What is being asked: What you give must be the lines from the one containing "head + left" through the last line of the listing below, exactly, with nothing else and no pictures.

Exercise data:
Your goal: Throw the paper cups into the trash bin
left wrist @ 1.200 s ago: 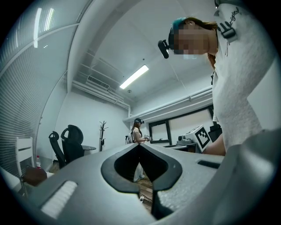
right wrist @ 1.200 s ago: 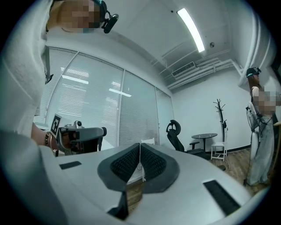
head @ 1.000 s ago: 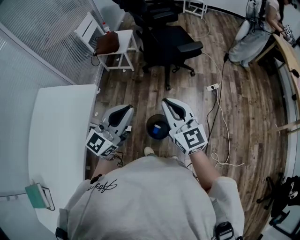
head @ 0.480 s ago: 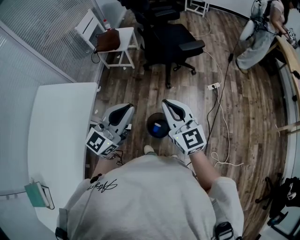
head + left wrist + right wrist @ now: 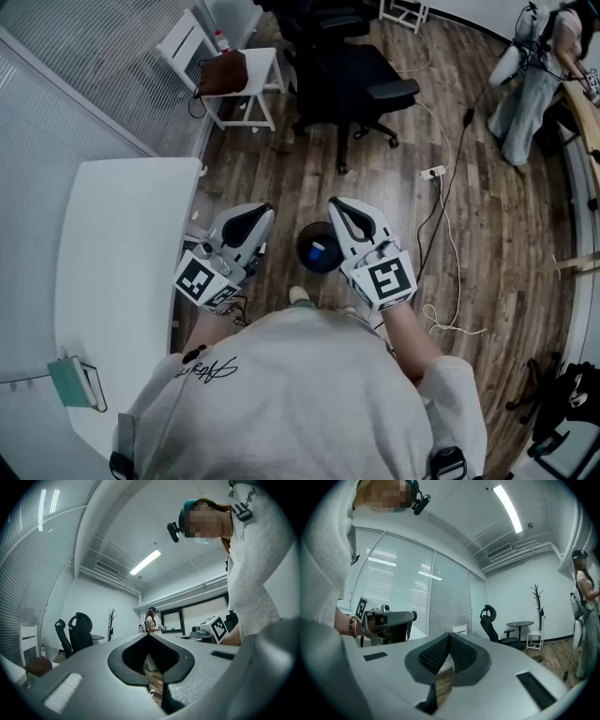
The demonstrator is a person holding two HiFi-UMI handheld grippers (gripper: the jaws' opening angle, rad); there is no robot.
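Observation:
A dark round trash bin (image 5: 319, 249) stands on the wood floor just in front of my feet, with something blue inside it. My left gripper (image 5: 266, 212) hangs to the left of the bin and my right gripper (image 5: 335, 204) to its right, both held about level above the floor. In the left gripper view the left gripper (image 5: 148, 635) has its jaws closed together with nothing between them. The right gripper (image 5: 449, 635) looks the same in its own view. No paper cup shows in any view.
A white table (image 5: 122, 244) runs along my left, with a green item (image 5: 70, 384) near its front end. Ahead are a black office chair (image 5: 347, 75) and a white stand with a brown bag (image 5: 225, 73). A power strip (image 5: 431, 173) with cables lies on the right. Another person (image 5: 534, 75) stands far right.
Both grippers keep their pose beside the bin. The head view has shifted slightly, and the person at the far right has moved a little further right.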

Answer to the exercise:
head + left wrist + right wrist @ now: 
The demonstrator is a person holding two HiFi-UMI handheld grippers (gripper: the jaws' opening angle, rad); there is no robot.
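Observation:
A dark round trash bin (image 5: 319, 249) stands on the wood floor just in front of my feet, with something blue inside it. My left gripper (image 5: 266, 212) hangs to the left of the bin and my right gripper (image 5: 335, 204) to its right, both held about level above the floor. In the left gripper view the left gripper (image 5: 148, 635) has its jaws closed together with nothing between them. The right gripper (image 5: 449, 635) looks the same in its own view. No paper cup shows in any view.
A white table (image 5: 122, 244) runs along my left, with a green item (image 5: 70, 384) near its front end. Ahead are a black office chair (image 5: 347, 75) and a white stand with a brown bag (image 5: 225, 73). A power strip (image 5: 431, 173) with cables lies on the right. Another person (image 5: 534, 75) stands far right.
Both grippers keep their pose beside the bin. The head view has shifted slightly, and the person at the far right has moved a little further right.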

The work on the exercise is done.